**Work to complete**
Look below for the line that contains "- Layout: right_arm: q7", then copy it and each following line exactly, through and including the line that contains "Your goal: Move".

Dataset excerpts
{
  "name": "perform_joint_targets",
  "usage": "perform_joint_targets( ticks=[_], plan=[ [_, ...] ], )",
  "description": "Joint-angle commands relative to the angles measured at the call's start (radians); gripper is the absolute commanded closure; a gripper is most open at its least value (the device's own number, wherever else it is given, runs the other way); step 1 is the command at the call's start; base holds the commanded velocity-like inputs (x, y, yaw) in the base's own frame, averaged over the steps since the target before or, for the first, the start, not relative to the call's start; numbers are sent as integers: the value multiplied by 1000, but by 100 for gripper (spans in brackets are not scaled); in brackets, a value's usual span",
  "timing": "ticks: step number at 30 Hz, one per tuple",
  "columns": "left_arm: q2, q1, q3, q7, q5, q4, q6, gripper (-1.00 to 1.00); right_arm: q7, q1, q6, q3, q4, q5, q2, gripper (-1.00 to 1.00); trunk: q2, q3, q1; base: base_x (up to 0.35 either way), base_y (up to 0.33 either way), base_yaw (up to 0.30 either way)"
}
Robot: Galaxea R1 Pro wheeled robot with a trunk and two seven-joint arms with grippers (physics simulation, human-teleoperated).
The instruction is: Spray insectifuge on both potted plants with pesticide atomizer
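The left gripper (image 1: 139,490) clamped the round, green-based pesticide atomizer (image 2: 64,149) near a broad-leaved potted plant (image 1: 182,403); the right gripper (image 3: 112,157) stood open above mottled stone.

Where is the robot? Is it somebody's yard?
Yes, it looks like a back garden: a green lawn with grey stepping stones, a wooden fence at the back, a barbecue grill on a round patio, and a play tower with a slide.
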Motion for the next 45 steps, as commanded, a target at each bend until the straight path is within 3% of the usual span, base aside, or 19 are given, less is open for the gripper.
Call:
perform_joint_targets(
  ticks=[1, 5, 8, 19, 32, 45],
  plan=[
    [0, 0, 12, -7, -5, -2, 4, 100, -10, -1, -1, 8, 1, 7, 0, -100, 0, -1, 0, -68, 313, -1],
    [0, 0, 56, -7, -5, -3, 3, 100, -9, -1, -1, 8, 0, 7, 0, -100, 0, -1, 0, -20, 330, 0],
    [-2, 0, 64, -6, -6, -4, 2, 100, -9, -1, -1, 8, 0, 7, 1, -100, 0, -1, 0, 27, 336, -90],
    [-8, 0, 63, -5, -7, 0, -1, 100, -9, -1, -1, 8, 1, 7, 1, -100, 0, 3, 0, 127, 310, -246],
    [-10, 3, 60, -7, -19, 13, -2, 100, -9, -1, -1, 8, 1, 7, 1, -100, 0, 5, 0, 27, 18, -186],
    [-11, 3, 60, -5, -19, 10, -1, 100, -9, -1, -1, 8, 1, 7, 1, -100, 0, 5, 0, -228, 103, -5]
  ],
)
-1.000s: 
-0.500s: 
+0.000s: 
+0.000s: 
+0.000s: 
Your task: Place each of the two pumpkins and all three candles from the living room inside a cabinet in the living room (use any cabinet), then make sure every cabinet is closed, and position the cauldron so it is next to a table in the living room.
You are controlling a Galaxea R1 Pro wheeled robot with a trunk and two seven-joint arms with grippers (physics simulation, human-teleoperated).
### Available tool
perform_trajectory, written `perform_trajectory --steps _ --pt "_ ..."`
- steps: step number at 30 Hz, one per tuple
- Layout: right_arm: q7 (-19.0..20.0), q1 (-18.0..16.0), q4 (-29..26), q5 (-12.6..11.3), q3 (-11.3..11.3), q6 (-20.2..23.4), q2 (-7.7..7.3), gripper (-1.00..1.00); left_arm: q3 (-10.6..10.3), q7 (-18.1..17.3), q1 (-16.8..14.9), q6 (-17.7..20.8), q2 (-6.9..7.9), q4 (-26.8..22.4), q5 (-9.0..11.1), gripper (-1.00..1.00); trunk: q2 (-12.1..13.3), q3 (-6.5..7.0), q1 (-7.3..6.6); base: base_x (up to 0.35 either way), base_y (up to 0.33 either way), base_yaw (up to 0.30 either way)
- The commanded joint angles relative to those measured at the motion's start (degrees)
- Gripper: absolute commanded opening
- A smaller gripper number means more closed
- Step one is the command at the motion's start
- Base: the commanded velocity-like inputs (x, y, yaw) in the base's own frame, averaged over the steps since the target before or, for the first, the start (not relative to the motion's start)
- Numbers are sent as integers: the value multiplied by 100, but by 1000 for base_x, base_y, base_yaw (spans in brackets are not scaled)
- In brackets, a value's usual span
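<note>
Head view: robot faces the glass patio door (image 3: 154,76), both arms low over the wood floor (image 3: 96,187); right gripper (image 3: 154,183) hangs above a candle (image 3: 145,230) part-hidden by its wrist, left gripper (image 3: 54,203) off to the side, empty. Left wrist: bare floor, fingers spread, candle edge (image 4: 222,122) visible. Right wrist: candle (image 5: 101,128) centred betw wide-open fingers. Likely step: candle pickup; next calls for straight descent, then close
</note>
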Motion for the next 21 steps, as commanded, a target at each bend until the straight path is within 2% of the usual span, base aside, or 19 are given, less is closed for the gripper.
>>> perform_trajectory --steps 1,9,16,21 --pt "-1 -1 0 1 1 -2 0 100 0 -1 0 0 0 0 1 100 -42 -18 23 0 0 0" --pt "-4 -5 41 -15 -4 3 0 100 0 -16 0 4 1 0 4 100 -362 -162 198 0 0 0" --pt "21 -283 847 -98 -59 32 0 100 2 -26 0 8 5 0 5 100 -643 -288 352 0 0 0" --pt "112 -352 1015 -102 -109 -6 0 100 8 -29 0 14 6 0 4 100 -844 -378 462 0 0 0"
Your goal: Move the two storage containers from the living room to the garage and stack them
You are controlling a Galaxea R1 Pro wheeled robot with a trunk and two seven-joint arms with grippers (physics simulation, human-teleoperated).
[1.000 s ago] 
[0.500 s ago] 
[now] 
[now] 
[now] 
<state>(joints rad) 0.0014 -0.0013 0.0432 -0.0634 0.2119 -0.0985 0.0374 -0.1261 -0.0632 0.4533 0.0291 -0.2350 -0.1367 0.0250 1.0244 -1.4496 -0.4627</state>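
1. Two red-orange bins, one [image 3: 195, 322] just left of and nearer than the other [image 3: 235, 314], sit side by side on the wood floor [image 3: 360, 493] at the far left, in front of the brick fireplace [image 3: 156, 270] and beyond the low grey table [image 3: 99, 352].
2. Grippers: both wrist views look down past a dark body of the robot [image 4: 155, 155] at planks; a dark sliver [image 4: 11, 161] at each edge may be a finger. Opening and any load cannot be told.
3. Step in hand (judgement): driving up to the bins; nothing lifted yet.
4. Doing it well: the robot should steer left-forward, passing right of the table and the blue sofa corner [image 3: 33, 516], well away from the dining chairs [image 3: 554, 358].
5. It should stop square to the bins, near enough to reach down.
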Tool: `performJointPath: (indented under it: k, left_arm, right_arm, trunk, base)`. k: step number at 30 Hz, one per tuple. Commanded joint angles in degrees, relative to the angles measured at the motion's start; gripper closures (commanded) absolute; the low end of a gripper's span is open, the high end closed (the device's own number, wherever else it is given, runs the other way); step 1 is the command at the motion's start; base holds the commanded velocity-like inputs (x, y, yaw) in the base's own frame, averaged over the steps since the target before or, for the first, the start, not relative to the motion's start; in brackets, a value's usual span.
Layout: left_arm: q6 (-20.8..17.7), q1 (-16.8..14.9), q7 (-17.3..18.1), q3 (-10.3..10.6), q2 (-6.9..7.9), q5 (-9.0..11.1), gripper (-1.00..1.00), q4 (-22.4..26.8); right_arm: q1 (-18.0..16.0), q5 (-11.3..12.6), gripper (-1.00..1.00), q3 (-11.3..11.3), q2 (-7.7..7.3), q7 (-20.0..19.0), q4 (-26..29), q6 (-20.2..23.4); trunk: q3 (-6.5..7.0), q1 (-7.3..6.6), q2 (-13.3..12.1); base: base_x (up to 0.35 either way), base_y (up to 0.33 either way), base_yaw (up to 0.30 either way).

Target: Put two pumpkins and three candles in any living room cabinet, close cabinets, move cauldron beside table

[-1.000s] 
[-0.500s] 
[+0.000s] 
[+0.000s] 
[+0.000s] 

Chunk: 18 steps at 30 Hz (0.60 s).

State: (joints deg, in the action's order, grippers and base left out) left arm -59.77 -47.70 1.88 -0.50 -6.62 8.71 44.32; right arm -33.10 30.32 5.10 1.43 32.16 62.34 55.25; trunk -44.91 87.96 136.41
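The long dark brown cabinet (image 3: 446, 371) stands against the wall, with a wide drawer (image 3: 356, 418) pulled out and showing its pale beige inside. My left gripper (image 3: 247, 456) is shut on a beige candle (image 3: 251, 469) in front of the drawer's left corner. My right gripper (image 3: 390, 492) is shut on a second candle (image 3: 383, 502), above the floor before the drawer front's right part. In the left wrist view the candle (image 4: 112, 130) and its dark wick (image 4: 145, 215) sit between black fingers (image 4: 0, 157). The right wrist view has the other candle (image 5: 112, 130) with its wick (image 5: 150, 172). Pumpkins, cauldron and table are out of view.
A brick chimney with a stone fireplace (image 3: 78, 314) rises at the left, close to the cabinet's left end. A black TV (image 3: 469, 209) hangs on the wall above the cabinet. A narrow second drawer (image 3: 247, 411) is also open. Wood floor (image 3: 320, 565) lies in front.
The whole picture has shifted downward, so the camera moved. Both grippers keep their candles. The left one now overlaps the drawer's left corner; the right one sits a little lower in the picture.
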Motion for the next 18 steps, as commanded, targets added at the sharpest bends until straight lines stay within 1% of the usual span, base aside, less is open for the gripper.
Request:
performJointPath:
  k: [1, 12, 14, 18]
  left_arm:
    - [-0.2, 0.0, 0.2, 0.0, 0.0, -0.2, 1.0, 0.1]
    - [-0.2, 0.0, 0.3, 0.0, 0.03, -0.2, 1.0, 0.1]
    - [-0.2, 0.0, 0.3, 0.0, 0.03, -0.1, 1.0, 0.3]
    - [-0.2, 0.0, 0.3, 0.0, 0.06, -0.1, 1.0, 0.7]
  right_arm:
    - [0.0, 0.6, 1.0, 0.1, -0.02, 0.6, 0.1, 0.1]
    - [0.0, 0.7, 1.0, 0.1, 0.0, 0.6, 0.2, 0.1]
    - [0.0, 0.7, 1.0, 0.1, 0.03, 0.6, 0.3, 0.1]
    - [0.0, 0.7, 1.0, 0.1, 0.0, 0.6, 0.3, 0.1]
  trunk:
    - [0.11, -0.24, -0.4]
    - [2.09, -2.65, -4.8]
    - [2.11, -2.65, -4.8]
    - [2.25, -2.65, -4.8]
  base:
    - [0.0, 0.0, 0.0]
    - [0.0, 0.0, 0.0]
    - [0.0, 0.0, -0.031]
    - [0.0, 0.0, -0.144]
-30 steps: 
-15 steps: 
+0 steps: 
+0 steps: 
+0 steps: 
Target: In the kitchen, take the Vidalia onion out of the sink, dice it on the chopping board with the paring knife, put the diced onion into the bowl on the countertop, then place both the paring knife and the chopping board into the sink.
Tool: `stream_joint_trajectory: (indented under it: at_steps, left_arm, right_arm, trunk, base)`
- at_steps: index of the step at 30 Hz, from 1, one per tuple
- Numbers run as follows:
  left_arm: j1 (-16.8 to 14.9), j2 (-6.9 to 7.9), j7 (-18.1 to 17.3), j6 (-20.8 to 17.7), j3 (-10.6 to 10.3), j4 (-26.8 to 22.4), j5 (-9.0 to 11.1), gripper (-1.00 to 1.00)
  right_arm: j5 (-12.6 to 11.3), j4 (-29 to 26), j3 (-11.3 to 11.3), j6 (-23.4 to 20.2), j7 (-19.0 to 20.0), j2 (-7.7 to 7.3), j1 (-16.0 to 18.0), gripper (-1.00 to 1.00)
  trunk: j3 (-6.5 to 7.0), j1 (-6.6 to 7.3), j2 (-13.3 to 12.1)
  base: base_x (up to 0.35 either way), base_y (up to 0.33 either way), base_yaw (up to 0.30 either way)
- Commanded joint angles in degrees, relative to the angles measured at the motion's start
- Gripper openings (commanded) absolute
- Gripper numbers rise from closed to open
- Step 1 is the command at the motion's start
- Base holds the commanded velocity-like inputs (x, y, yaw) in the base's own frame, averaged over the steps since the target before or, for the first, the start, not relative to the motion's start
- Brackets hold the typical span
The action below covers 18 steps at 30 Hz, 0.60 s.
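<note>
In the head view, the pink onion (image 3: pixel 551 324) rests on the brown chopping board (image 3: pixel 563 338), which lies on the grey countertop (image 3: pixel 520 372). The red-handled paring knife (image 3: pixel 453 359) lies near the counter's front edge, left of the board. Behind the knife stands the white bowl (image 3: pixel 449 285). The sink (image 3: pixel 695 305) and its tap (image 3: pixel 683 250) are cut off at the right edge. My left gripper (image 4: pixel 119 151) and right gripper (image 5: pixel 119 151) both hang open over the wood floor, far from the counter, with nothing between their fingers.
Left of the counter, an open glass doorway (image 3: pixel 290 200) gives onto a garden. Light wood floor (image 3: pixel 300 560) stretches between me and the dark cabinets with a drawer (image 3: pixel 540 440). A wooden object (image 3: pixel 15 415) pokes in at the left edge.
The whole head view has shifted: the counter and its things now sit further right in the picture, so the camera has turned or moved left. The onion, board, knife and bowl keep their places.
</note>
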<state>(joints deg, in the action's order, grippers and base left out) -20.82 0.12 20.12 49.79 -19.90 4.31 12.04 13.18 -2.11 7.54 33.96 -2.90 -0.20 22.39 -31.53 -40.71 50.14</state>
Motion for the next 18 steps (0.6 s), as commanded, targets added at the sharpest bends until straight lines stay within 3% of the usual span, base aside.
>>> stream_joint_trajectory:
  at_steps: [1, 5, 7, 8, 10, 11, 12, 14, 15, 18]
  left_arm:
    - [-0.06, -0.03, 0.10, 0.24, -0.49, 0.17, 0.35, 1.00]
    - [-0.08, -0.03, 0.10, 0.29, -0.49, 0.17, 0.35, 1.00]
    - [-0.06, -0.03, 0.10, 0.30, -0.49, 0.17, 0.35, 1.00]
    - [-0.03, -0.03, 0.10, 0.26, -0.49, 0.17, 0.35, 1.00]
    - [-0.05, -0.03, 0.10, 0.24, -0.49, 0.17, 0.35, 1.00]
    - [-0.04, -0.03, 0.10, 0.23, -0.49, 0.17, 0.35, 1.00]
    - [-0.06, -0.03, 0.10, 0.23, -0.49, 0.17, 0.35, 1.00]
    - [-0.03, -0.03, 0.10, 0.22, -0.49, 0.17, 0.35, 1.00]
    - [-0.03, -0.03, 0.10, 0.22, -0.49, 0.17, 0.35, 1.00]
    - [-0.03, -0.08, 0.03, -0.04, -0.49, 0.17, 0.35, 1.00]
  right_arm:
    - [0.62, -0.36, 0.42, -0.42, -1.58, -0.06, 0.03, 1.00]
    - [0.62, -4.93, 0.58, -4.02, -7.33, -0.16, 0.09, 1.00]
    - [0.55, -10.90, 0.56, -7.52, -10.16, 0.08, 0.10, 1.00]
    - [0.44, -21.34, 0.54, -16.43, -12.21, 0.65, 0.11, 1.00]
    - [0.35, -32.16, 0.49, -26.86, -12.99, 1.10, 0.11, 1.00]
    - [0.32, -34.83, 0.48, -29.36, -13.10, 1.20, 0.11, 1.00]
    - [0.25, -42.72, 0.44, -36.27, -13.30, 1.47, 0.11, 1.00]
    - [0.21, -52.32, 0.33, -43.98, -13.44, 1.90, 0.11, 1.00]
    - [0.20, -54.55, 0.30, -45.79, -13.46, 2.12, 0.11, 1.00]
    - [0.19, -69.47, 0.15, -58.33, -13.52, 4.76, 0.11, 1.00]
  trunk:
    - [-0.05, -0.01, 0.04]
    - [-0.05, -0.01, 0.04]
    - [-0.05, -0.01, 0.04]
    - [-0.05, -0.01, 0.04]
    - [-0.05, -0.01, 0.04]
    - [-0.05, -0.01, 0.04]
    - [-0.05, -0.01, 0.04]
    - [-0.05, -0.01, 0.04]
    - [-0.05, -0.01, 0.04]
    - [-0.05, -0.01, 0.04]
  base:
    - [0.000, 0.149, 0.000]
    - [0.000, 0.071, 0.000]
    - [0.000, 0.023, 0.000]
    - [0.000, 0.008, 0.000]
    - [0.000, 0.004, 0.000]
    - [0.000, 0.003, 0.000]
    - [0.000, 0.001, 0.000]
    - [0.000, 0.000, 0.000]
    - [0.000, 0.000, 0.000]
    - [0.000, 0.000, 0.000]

**Output for this task**
- Layout: right_arm: q7 (-19.0..20.0), q1 (-18.0..16.0), q4 (-29..26), q5 (-12.6..11.3), q3 (-11.3..11.3), q6 (-20.2..23.4), q2 (-7.7..7.3), gripper (-1.00..1.00); left_arm: q3 (-10.6..10.3), q7 (-18.1..17.3), q1 (-16.8..14.9), q6 (-17.7..20.8), q2 (-6.9..7.9), q4 (-26.8..22.4), q5 (-9.0..11.1), gripper (-1.00..1.00); trunk: q2 (-12.1..13.3), q3 (-6.5..7.0), q1 (-7.3..6.6); base: base_x (up to 0.35 either way), base_y (up to 0.33 either way), base_yaw (up to 0.30 either way)
- The commanded joint angles relative to those measured at the motion's start (degrees)
- Gripper: absolute commanded opening
- A smaller gripper number means more closed
- Step one is the command at the motion's start
- Base: the commanded velocity-like inputs (x, y, yaw) in the base's own frame, averaged over the steps since the target before or, for the first, the start (not relative to the motion's start)
- Numbers are sent as integers: the value multiplied by 100, but by 1000 for base_x, base_y, base_yaw (spans in brackets are not scaled)
- In brackets, a value's usual span
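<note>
Head view: robot faces the glass patio door (image 3: 154,76), both arms low over the wood floor (image 3: 96,187); right gripper (image 3: 154,183) hangs above a candle (image 3: 145,230) part-hidden by its wrist, left gripper (image 3: 54,203) off to the side, empty. Left wrist: bare floor, fingers spread, candle edge (image 4: 222,122) visible. Right wrist: candle (image 5: 101,128) centred betw wide-open fingers. Likely step: candle pickup; next calls for straight descent, then close
</note>
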Motion for the next 21 steps, as commanded, a target at each bend until the straight path is within 2% of the usual span, base aside, or 19 are given, less is closed for the gripper.
>>> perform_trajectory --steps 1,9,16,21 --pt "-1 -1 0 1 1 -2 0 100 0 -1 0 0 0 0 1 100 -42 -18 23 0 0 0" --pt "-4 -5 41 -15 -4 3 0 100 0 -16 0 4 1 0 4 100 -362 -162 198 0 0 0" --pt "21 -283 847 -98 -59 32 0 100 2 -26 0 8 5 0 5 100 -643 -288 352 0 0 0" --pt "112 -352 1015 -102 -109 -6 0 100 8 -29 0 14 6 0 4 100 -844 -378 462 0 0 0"
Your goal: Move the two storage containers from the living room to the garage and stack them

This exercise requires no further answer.